デューデリジェンス関連
デューデリジェンス
M&A実施において、対象企業を詳細に調査すること。DDと略称することもある。
M&Aでは対象企業の市場全体、財務、法務、人事、税務、システムなど、業種に応じて全方位的に調査することが理想的ではあるが、調査範囲の優先順位を決めておくことで調査にかかる費用や時間を効率的にすることができる。
なおデューデリジェンスは企業の再編が前提であることから、実施のタイミングが重要となってくる。早過ぎるタイミングは噂が先行して障害となりやすく、遅すぎるタイミングでは他企業に先行される場合もある。
ビジネスDD
調査対象とする会社のビジネスモデルを正確に把握し、市場全体のなかでの事業性を評価するとともに、M&Aによるシナジーの効果の分析と事業統合に関するリスク評価などを行うこと。
すなわち、対象会社の内部的な調査ではなく、市場におけるポジションなど外部的な要素を確認することである。
買収企業自らが実施することが多いが、買収金額が多額になる場合には経営コンサルティングに依頼する場合もある。
財務DD
財務に関したデューデリジェンスのこと。
債務や負債の状況、収益実績と将来性、キャッシュフロー、グループ会社との取引、不正経理の有無などを重点的に確認することで、財務関連の実態把握を目的として実施する。
財務DDは重要な調査であり、この結果によりM&Aが左右される場合もある。
会計事務所や監査法人等が実施するケースが多い。
法務DD
法務に関するデューデリジェンスのことで、調査対象となる会社そのものや、事業に関する法務的リスクを調査すること。
調査内容は株主の履歴、契約書、許認可・登記関係などの適切処理の確認から所有権や特許などに関する訴訟の有無などである。
特に法的リスクがあった場合、訴訟から和解までに相当な費用と時間、労力がかかってしまうため、慎重に調査する必要がある。
調査は弁護士事務所等に依頼することが多い。
人事DD
調査対象とする会社の人事考課・昇進、報酬、退職制度などの人事面と労務面について調査をすること。
これにより、再編後に必要となる社員の年金や退職金を把握するとともに、必要な人材を確保しておくために必要な報酬も把握することができる。
また、M&A後の運営と人事制度統合時の重要ポイントも把握できるようになる。
このことを把握せずに組織再編が行われると、報酬や評価方法の違いによって起こってくる社員間での摩擦やモチベーションの低下、人材流出などのリスクが起こってくる可能性がある。
税務DD
税務に関するデューデリジェンスのこと。
企業としての義務である法人税、法人事業税の申告・納税が適正に行われているか、また組織再編の際の繰越欠損金特例が適用になるかどうかも調査対象となる。
組織再編に際して、繰越欠損金特例が適用になれば法人税を低くできるが、適用には厳しい要件が設定されている。
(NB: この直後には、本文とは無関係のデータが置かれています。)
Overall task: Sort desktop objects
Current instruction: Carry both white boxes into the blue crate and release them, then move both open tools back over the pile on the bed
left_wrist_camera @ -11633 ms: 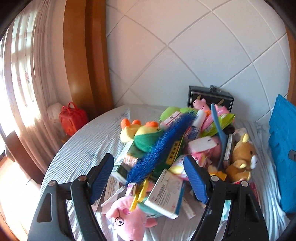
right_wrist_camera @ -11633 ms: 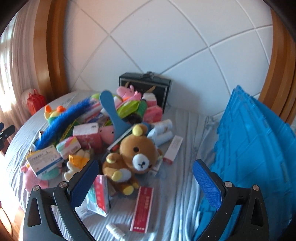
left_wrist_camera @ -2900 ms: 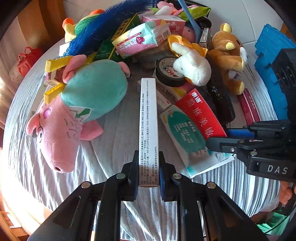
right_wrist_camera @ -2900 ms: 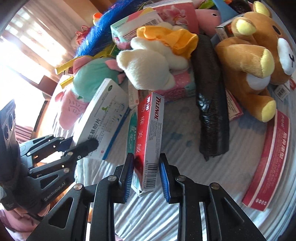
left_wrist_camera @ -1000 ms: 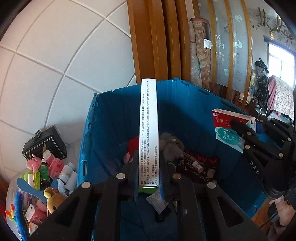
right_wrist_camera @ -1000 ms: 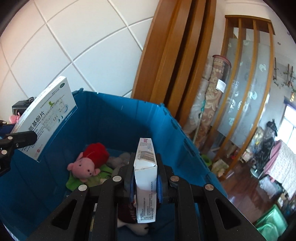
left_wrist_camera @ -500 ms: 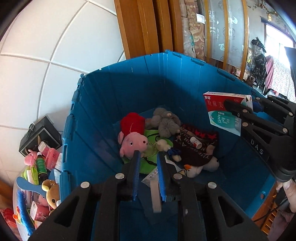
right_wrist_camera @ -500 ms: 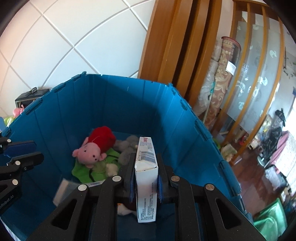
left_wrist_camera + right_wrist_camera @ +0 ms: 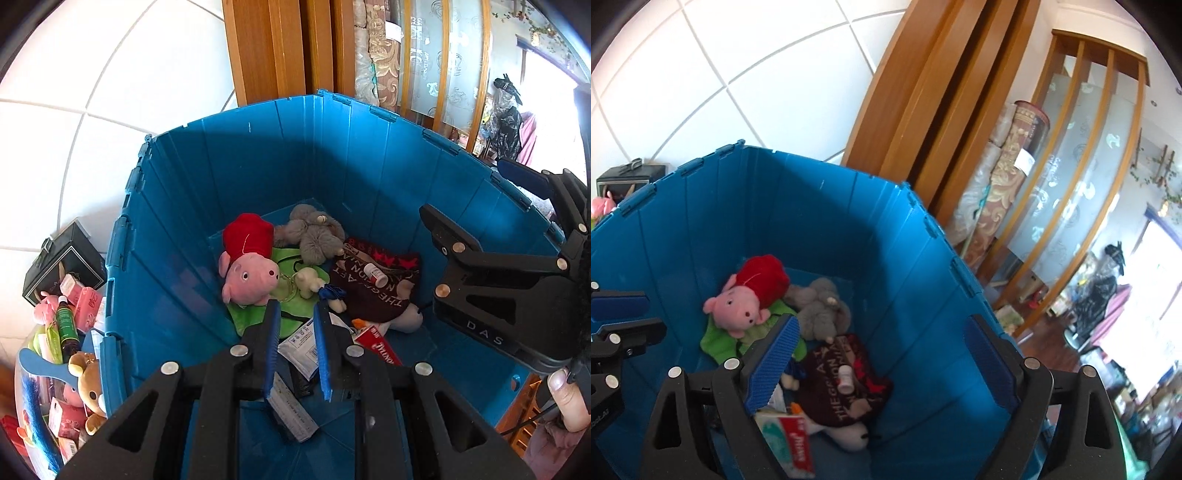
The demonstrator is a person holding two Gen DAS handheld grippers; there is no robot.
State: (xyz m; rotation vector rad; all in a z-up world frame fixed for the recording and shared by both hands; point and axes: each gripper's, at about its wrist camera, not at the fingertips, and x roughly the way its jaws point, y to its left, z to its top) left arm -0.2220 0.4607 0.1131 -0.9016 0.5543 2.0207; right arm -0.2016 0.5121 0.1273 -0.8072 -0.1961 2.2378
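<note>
Both grippers hang side by side, pointing downward. The left gripper (image 9: 294, 347) has its blue pads a narrow gap apart, with nothing between them. The right gripper (image 9: 882, 363) stands wide apart, jaws spread and empty; seen from the left camera it sits just to the right (image 9: 517, 229), with a fingertip of the holding hand (image 9: 565, 395) showing beneath it.

Daylight floods both fisheye views from a window (image 9: 1152, 295) at the right edge, blown out to white glare there. The blue bin (image 9: 258, 166) is brightly lit on its far wall, with a soft dark shadow across its upper inside. Straight lines bow strongly toward the black, vignetted corners; focus is fairly sharp throughout.
</note>
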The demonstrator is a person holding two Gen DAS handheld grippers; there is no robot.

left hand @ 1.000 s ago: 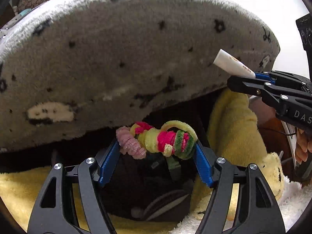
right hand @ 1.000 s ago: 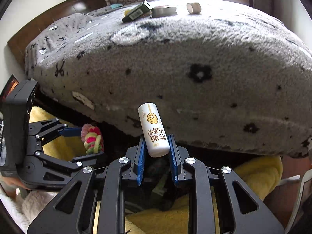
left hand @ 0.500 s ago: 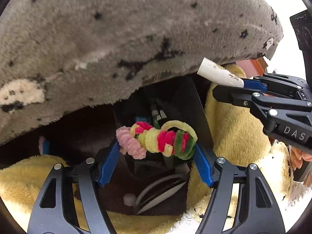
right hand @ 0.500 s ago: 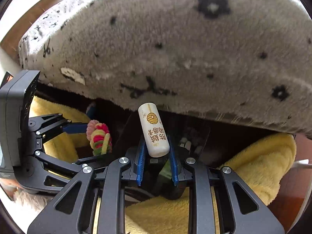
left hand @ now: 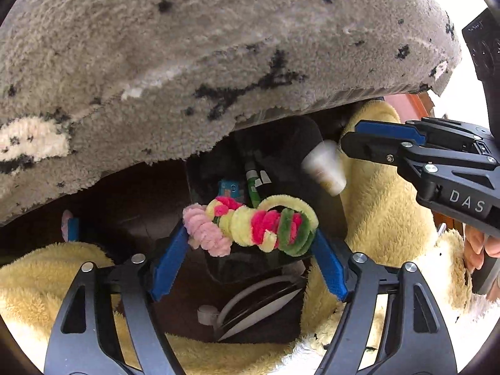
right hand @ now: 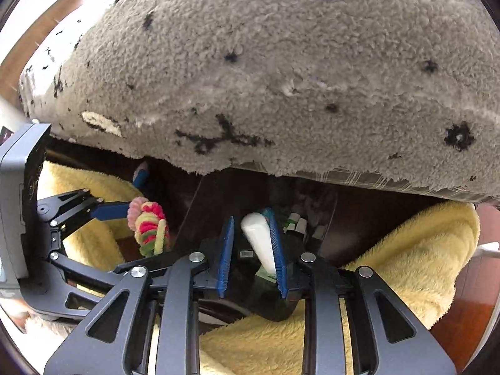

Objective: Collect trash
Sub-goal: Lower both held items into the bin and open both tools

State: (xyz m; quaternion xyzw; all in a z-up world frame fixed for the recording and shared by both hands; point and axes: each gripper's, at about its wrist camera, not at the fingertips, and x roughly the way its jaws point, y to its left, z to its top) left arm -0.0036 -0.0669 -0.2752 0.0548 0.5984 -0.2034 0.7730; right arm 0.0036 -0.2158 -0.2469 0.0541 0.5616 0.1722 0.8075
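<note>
White tube (right hand: pixel 261 243) lies loose between the parted jaws of the right gripper (right hand: pixel 253 250), blurred, leaning on one pad, long axis tilted steeply, directly above the dark bin (right hand: pixel 325 218) below the grey blanket (right hand: pixel 281 78). Left gripper (left hand: pixel 250 243) is clamped across a pipe-cleaner bundle (left hand: pixel 250 225), long axis crosswise between pads, near the same opening.

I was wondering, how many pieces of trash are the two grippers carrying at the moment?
1. The fuzzy pipe-cleaner bundle sits clamped in the left gripper. The white tube is dropping from the right gripper's open jaws into the black bin.
</note>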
税務DDによってこれらがクリアできるかどうか判別し、適用不可の場合には欠損金を予測することもできる。
システムDD
ITデューデリジェンスとも言われる。
調査対象とする会社の情報システムの構築状況や組織、管理、業務フローを評価するとともに、M&A後にこれらのシステムをどう統合すればランニングコストが抑えられるかも調査する。また、統合時の重要ポイントも正確に把握しておくことが重要である。
これには業務とシステム、両方の知識が必要であり、適切なITコンサルタント会社に依頼しなければ、業務フローが複雑になる可能性もある。
環境DD
環境に関するデューデリジェンスのこと。
対象会社の関連施設の土壌汚染から各種環境に関する問題を調査すること。
近年では環境問題の定義も広がってきており、単なる環境汚染だけではなく、労働安全や地域社会への影響も視野に入れて評価するようになってきた。
一般的には土壌や地下水の汚染、有害物や廃棄物の管理と処理、排ガスや排水の管理と処理、アスベストの有無などであるが、従業員労働の際の安全性、操業時の騒音や振動・悪臭、またこれらによる地域住民からの反対運動などについても調査対象とするケースも多く見られるようになってきている。
ベンダーデューデリジェンス
通常行われるDDは、買い手企業が売り手企業に対して調査を行うのに対し、ベンダーデューデリジェンスでは売り手企業が自ら監査法人などに依頼し、第三者的観点からM&A時に論点になりうる点を事前に調査・整理しておくことを指す。
一般的にはビジネス、財務、法務、税務など多角的な視点で調査しておくことが多い。
調査結果の一部もしくは全部を、買い手候補企業に事前に開示することで、売り手企業や事業に対する理解を円滑にできる。
マネージメントインタビュー
買い手候補者が売り手企業をマネージメントする者、すなわち経営者と面談し、色々な質問をすること。
M&Aにおいては、DDで実施する経営トップへのヒアリングを指し、その中から将来性や経営課題、内包しているリスクなどの把握に努めるものである。
またこれを通じて、売り手企業経営陣の人となりを把握し、信頼関係を築くことでM&Aをスムーズに運ぶことも目的としている。
一般的には、一通りのDDを終えてから行われる場合が多いが、理想的にはDD開始前に行なうことで、買い手側が知りたいと考えている情報を売り手側も知ることができ、それに沿って資料提供ができるようになる。
また人間関係を築いたうえでDDを実施するなら、より協力的に進められる効果も期待できる。
実査
DDの際、資産の実在を確かめるため、帳簿に計上されている現物資産を監査人が確認する手続のこと。
現金や預金、手形、有価証券、有形固定資産、絵画、貴金属類、ゴルフ会員権などがこの対象にあたる。
これらが帳簿通りに存在しているかどうかだけではなく、その保全状況に違和感がないかも確認することで、対象企業の内部統制が信頼に値するものかどうかを知ることができる。